Minifie, B.W. Chocolate, Cocoa, and Confectionery, 1989 p.31
Our cocoa beans come from the islands of Santo and Malekula in Vanuatu.
On the west coast of Santo, the climate allows for sundrying.
On Malekula, the growers are relatively well-educated and well-organised. As a result, they have been able to obtain organic certification, and they have the resources to properly maintain their artificial dryers. Sadly, not all of Vanuatu’s cocoa growers are so lucky. For example, on the island of Malo, we saw many privately owned “cocoa sets” – small huts designed for artificially drying cocoa (see the photos below). The heat pipes in these cocoa sets were made of old 44-gallon drums joined together. Many of the heat pipes we saw were poorly joined, or riddled with holes caused by rust. These cocoa sets are a good example of the “crude methods of drying” referred to by Minifie as the principal cause of smoke taint in cocoa beans.
The only thing stopping these growers from repairing their heat pipes (and preventing smoke taint in their beans) is a lack of resources, caused by low cocoa prices.

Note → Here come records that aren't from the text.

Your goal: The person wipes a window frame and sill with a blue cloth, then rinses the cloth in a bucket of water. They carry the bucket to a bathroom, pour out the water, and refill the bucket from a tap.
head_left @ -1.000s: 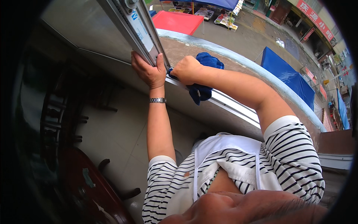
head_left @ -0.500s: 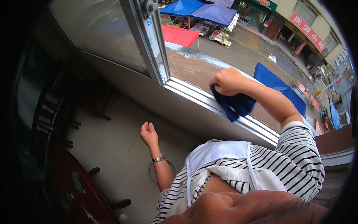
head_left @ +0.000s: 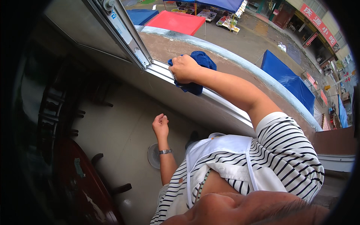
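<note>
My right hand point(head_left: 183, 69) is closed on a dark blue cloth point(head_left: 204, 60), bunched around and below the fingers. It rests over the silver metal window track point(head_left: 225, 103), close to the upright frame point(head_left: 126, 34) of the sliding window. Part of the cloth hangs over the inner side of the sill. My left hand point(head_left: 161, 125), with a metal watch on its wrist, is held above the floor with its fingers curled in and nothing visible in them.
Outside the window a ledge with a pale curved rim point(head_left: 240, 60) overlooks a street with red point(head_left: 176, 22) and blue point(head_left: 287, 80) canopies. Indoors, a dark red wooden table point(head_left: 80, 180) and dark chairs point(head_left: 52, 108) stand at left. A round container point(head_left: 153, 156) is on the floor.
My right hand has moved left along the track with the cloth, nearer the window frame. The view has shifted, and my left hand sits slightly further right and higher in it.
</note>
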Action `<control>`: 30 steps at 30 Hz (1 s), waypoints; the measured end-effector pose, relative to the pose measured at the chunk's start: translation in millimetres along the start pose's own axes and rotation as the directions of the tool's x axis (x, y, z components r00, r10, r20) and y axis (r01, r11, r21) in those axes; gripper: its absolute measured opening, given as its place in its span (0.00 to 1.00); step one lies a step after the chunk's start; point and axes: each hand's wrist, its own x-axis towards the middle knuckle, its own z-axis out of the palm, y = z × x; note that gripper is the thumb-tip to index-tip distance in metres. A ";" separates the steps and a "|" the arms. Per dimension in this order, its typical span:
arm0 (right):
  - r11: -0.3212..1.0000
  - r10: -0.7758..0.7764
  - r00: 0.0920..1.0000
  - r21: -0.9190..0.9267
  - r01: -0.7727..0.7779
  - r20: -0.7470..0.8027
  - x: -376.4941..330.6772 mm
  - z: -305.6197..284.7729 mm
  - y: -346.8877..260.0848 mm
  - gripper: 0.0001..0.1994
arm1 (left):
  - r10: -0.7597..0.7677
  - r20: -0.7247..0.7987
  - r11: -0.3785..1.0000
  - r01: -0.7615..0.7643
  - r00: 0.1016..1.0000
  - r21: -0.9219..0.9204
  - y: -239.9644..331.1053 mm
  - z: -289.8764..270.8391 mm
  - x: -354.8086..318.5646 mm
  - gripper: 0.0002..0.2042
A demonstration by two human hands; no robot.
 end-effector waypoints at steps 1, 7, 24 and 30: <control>1.000 -0.006 1.000 -0.010 0.006 0.009 -19.2 -2.9 0.5 0.10 | -0.001 -0.006 1.000 0.001 1.000 0.000 1.2 4.3 -10.6 0.12; 0.996 -0.037 0.998 -0.085 0.032 -0.059 -148.9 -15.3 9.2 0.09 | -0.030 -0.006 0.998 0.030 1.000 0.055 -6.7 35.7 -77.0 0.12; 0.966 0.155 0.914 0.137 -0.220 0.376 -397.0 -148.1 69.1 0.20 | 0.044 0.335 0.814 -0.228 0.941 0.534 7.7 36.6 -169.7 0.16; 0.949 0.053 0.961 0.313 0.036 -0.272 -235.8 -138.1 51.2 0.28 | 0.067 0.334 0.805 -0.249 0.940 0.538 18.6 3.8 -154.7 0.16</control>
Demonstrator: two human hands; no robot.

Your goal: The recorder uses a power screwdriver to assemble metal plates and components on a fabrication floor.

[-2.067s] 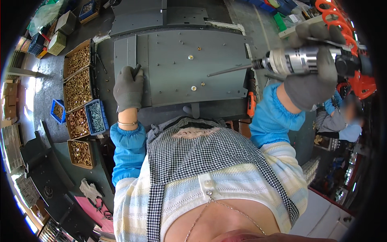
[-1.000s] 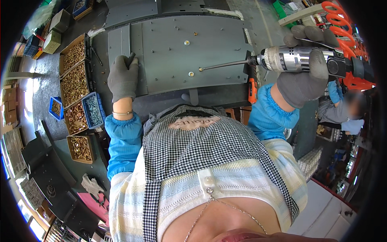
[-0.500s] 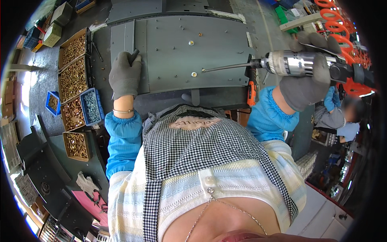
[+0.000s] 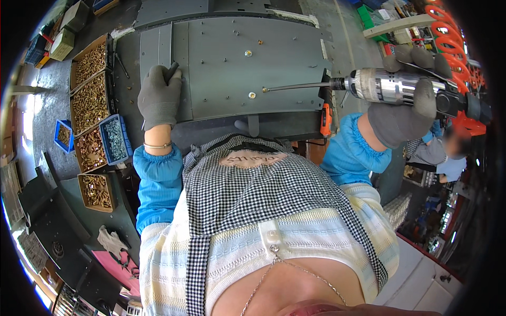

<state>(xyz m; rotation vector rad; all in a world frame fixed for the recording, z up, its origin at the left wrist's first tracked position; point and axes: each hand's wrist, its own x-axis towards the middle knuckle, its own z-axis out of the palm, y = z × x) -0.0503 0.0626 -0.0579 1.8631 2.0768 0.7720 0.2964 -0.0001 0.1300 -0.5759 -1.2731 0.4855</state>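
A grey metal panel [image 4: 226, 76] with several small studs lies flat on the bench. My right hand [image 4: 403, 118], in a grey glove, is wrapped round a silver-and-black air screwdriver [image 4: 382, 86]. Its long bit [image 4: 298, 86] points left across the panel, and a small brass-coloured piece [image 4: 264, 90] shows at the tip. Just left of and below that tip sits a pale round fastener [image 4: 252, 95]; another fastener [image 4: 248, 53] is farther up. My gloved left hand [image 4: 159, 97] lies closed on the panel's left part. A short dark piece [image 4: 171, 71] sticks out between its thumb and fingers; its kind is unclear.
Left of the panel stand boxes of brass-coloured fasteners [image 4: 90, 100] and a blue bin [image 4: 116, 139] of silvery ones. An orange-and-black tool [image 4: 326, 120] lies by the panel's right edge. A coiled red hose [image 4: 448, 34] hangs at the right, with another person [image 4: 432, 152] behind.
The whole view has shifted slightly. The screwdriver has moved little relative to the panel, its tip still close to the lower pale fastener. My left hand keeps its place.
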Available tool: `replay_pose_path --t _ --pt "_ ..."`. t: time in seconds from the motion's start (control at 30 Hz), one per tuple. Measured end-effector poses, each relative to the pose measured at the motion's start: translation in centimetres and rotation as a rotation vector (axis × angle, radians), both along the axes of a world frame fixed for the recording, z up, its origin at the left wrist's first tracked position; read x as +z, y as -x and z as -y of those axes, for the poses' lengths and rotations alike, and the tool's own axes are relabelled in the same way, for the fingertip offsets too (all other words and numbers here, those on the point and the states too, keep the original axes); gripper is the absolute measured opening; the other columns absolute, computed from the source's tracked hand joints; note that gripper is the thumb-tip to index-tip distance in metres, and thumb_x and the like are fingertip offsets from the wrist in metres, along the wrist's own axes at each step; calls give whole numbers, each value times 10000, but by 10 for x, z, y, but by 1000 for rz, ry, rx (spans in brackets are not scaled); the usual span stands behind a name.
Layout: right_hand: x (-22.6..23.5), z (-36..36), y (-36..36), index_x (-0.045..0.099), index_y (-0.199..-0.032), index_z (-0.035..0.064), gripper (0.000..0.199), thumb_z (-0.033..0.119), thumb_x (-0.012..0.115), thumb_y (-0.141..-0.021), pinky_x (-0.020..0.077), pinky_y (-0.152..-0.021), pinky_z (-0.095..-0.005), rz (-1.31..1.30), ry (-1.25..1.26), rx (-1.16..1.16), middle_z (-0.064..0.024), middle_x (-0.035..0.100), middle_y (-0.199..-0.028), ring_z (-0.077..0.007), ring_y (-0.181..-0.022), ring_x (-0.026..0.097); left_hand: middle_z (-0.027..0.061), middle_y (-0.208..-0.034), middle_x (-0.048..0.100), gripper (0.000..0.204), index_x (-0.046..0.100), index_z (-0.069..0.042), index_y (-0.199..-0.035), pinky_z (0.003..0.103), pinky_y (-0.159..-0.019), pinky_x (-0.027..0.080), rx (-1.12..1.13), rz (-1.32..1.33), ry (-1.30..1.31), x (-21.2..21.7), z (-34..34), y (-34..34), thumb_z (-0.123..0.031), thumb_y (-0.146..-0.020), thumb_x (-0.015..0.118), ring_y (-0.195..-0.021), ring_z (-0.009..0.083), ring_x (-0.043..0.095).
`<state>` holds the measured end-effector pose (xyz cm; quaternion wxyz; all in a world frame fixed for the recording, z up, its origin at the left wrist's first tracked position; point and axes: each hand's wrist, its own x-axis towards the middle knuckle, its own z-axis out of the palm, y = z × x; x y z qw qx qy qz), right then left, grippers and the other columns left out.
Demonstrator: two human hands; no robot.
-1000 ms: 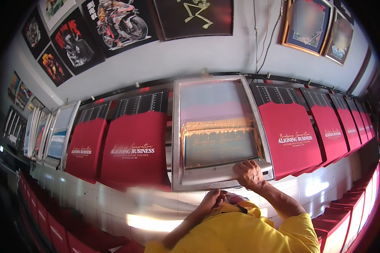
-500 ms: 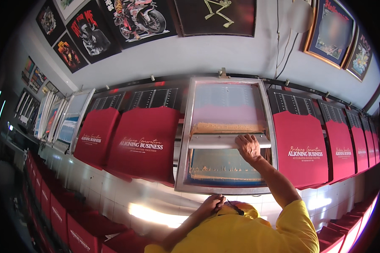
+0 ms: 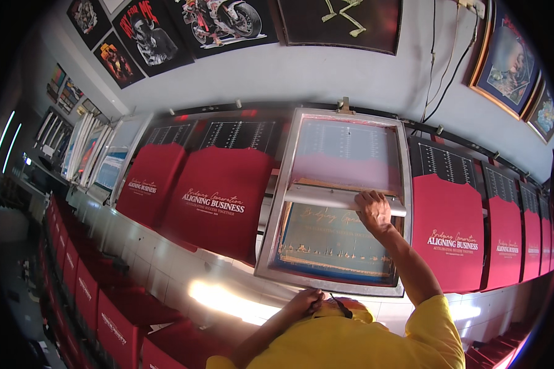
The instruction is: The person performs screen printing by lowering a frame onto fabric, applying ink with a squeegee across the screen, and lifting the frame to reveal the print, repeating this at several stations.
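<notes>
While the right hand (image 3: 374, 211) grips the squeegee (image 3: 341, 198) across the screen-printing frame (image 3: 335, 200) at centre frame, the left hand (image 3: 306, 301) rests curled on its lower edge; red printed shirts (image 3: 218, 197) flank it along the bench (image 3: 166, 258).

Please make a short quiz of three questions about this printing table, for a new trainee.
1. True or false: the right hand rests on the squeegee that lies across the screen frame.
2. Where is the left hand? A) on the near edge of the screen frame; B) on a red shirt; C) on a wall poster.
3. Fill in: the printed shirts laid out on both sides of the frame are ___ in colour.

Key: 1 true; 2 A; 3 red.
</notes>
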<state>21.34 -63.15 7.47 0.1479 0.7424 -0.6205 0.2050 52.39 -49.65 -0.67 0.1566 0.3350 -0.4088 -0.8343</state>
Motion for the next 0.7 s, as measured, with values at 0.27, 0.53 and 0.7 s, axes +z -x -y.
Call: replay_pose_path --t 0.27,0.53,0.7 --pt "50 53 14 730 -938 99 295 178 716 -654 550 -760 -367 92 -548 -41 -129 714 -888 -268 -879 689 -34 -653 429 270 542 -106 -876 245 -502 283 -28 125 -264 6 1 -5 -305 -1033 449 -529 82 348" --pt "45 57 40 756 -939 37 485 352 839 -580 515 -668 -376 380 -1078 115 -135 729 -799 -262 -725 682 -27 -646 422 184 531 -91 -873 231 -485 253 -92 -5 -223 20 10 -5 -189 -1006 450 -524 71 337" --pt "39 -73 -25 692 -901 108 219 258 640 -751 567 -699 -406 84 -677 -46 -89 703 -845 -258 -776 703 -15 -640 453 260 558 -74 -918 232 -482 277 -147 -57 -179 10 10 -4 -254 -1046 422 -513 76 358"
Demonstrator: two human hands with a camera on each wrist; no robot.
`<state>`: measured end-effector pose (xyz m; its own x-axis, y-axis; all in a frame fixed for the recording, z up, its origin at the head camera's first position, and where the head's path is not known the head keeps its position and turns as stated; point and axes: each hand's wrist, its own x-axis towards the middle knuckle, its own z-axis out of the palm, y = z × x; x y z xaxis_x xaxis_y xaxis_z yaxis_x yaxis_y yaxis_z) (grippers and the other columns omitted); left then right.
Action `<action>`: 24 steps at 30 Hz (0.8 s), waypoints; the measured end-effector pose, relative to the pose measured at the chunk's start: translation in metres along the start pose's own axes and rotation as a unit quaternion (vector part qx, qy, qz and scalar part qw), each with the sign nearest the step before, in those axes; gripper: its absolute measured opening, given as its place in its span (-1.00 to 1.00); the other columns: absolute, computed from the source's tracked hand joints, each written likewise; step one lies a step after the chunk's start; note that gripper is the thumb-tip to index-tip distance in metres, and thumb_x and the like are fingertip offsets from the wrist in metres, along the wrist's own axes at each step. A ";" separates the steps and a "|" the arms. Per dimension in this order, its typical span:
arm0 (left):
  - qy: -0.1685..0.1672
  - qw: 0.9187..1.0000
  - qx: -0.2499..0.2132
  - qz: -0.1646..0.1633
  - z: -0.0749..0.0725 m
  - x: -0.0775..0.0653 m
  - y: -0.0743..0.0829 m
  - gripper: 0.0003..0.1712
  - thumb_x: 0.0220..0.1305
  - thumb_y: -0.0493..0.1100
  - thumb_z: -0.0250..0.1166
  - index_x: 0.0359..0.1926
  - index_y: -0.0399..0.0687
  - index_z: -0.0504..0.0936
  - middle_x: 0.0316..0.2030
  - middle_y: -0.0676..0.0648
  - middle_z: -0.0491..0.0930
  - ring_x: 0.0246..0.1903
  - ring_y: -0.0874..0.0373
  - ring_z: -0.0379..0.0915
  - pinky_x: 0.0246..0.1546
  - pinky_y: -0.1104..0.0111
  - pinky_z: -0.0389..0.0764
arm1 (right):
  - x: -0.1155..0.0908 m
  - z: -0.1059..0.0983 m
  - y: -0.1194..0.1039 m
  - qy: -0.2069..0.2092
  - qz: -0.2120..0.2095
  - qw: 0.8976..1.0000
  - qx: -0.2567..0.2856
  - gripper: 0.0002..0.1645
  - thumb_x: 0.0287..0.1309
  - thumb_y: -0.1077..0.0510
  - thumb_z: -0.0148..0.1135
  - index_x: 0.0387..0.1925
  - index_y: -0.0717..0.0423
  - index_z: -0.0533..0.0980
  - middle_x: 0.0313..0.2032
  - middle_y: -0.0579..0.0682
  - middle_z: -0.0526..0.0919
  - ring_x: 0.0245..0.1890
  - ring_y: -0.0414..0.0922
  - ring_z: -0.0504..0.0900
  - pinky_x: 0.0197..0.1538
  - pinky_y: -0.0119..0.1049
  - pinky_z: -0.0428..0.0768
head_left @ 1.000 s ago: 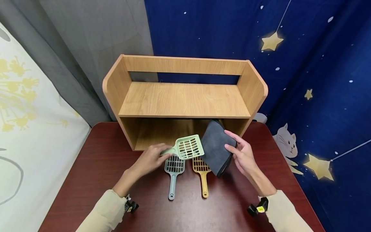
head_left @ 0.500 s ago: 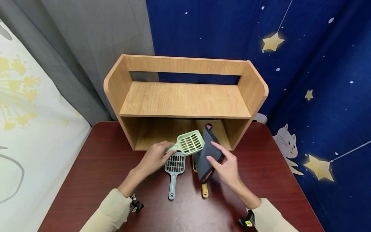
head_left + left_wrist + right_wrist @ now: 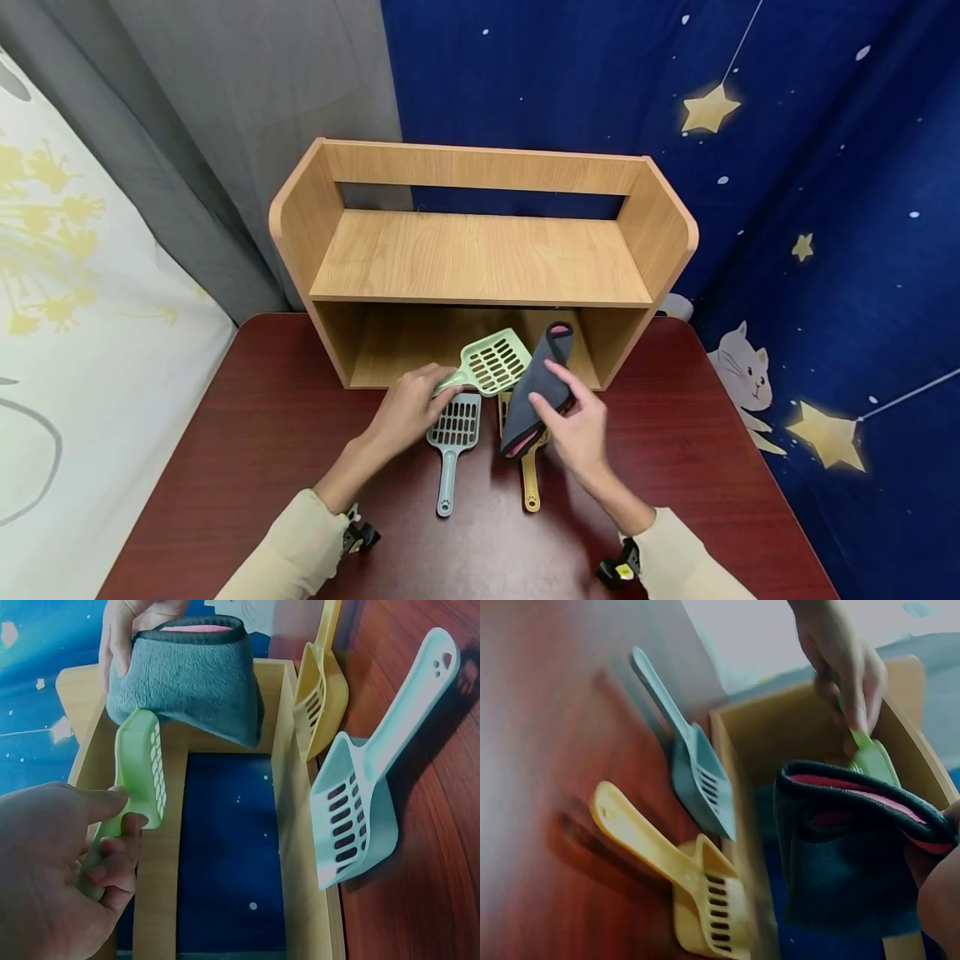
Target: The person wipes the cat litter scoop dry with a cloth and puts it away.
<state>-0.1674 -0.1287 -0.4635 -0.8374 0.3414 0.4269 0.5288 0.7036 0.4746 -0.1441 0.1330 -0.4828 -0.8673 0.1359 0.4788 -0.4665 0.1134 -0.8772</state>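
Note:
My left hand [image 3: 408, 410] grips the handle of a pale green slotted litter scoop [image 3: 497, 362], held up in front of the shelf's lower opening. In my right hand [image 3: 577, 425] is a folded dark grey cloth [image 3: 542, 387] with black edging and a pink inner side, pinched between thumb and fingers. The cloth lies close against the green scoop's right edge; whether they touch I cannot tell. Below, a blue-grey litter scoop [image 3: 447, 467] lies on the table, its handle towards me. Beside it a yellow litter scoop [image 3: 530, 483] is partly hidden by the cloth.
A two-level wooden shelf [image 3: 480, 258] stands at the back of the dark red table [image 3: 300, 442]. Behind it hang a grey curtain [image 3: 247, 75] and a blue curtain [image 3: 540, 75] with stars. A white patterned cloth [image 3: 97, 375] borders the left side.
The cloth has moved left and folded so its pink inside shows, now covering part of the yellow scoop. The green scoop has risen slightly and moved a little right.

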 end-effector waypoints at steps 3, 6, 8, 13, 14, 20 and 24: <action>0.003 1.000 -0.008 0.003 -0.005 -0.002 -0.002 -0.66 0.41 -0.20 0.43 0.07 -0.38 0.74 -0.23 -0.14 0.75 -0.35 0.07 0.63 -0.26 0.14 0.67 | 0.010 -0.009 -0.003 0.013 0.006 1.000 0.007 -0.36 0.02 0.57 0.51 0.20 0.29 0.65 -0.06 0.38 0.74 -0.30 -0.27 0.73 -0.26 -0.49 0.69; 0.006 1.000 -0.014 0.005 -0.006 -0.002 -0.001 -0.68 0.40 -0.21 0.45 0.05 -0.36 0.75 -0.29 -0.09 0.71 -0.42 0.16 0.50 -0.33 0.23 0.60 | 0.010 -0.009 -0.004 0.006 -0.001 1.000 0.001 -0.36 0.02 0.56 0.52 0.19 0.27 0.67 -0.04 0.36 0.74 -0.28 -0.26 0.74 -0.25 -0.48 0.69; 0.005 1.000 -0.018 0.005 -0.005 -0.002 0.001 -0.68 0.40 -0.21 0.44 0.05 -0.36 0.75 -0.29 -0.09 0.71 -0.42 0.15 0.50 -0.33 0.24 0.59 | 0.005 -0.003 -0.006 -0.014 -0.014 1.000 -0.011 -0.37 0.02 0.54 0.54 0.19 0.25 0.67 -0.04 0.32 0.75 -0.30 -0.26 0.74 -0.28 -0.44 0.71; -0.005 1.000 -0.020 0.002 -0.001 0.003 0.007 -0.68 0.44 -0.20 0.41 0.07 -0.36 0.74 -0.23 -0.13 0.74 -0.35 0.07 0.61 -0.28 0.17 0.65 | -0.012 0.016 -0.009 -0.079 -0.077 0.993 -0.035 -0.40 0.06 0.42 0.58 0.19 0.23 0.67 -0.11 0.19 0.75 -0.39 -0.25 0.64 -0.44 -0.43 0.65; -0.006 1.000 -0.020 0.000 0.000 0.004 0.008 -0.67 0.44 -0.20 0.41 0.08 -0.36 0.74 -0.22 -0.14 0.74 -0.33 0.06 0.63 -0.27 0.15 0.65 | -0.014 0.018 -0.009 -0.087 -0.086 0.992 -0.038 -0.41 0.06 0.40 0.59 0.18 0.22 0.67 -0.14 0.16 0.75 -0.41 -0.25 0.61 -0.47 -0.44 0.61; -0.005 1.000 -0.016 0.001 -0.002 0.005 0.011 -0.68 0.43 -0.20 0.41 0.07 -0.35 0.74 -0.23 -0.11 0.74 -0.34 0.11 0.61 -0.29 0.16 0.65 | -0.012 0.015 -0.007 -0.073 -0.092 0.991 -0.061 -0.38 -0.03 0.48 0.60 0.14 0.26 0.68 -0.18 0.18 0.76 -0.42 -0.31 0.59 -0.46 -0.53 0.56; -0.010 1.000 -0.019 0.006 -0.008 0.003 0.010 -0.69 0.43 -0.20 0.41 0.07 -0.33 0.74 -0.27 -0.06 0.71 -0.38 0.16 0.52 -0.31 0.22 0.60 | -0.003 0.001 -0.004 -0.028 -0.058 0.996 -0.068 -0.38 -0.07 0.57 0.55 0.12 0.35 0.67 -0.16 0.34 0.76 -0.44 -0.32 0.65 -0.42 -0.52 0.61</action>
<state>-0.1632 -0.1256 -0.4511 -0.8338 0.3613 0.4175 0.5428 0.6751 0.4997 -0.1395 0.1312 -0.4805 -0.8194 0.0596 0.5702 -0.5391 0.2581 -0.8017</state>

This is a “cocoa set” on the island of Malo, Vanuatu.

Cocoa sets operate by using rising heat from a wood fire. The fire is built inside the pipe that runs the length of the hut. The drying cocoa is spread out on a large tray above the pipe.

This view shows the rear of the hut – you can see the exhaust hole in the base
of the drum/pipe protuding from the hut.

Notice that the heat pipe has no chimney. This causes the smoke from the fire to
blacken the rear wall of the hut, and allows the smoke to drift back over
the beans. Cocoa beans are highly susceptible to smoke taint.

Mother Chicken investigates the poor repair of
a heat pipe used to dry cocoa on Malo island.
“No wonder the chocolate ends up tasting smoky!”
Some of the loveliest cocoa beans
in Vanuatu come from the remote
west coast of Santo, where the
climate allows cocoa beans to be
sun dried.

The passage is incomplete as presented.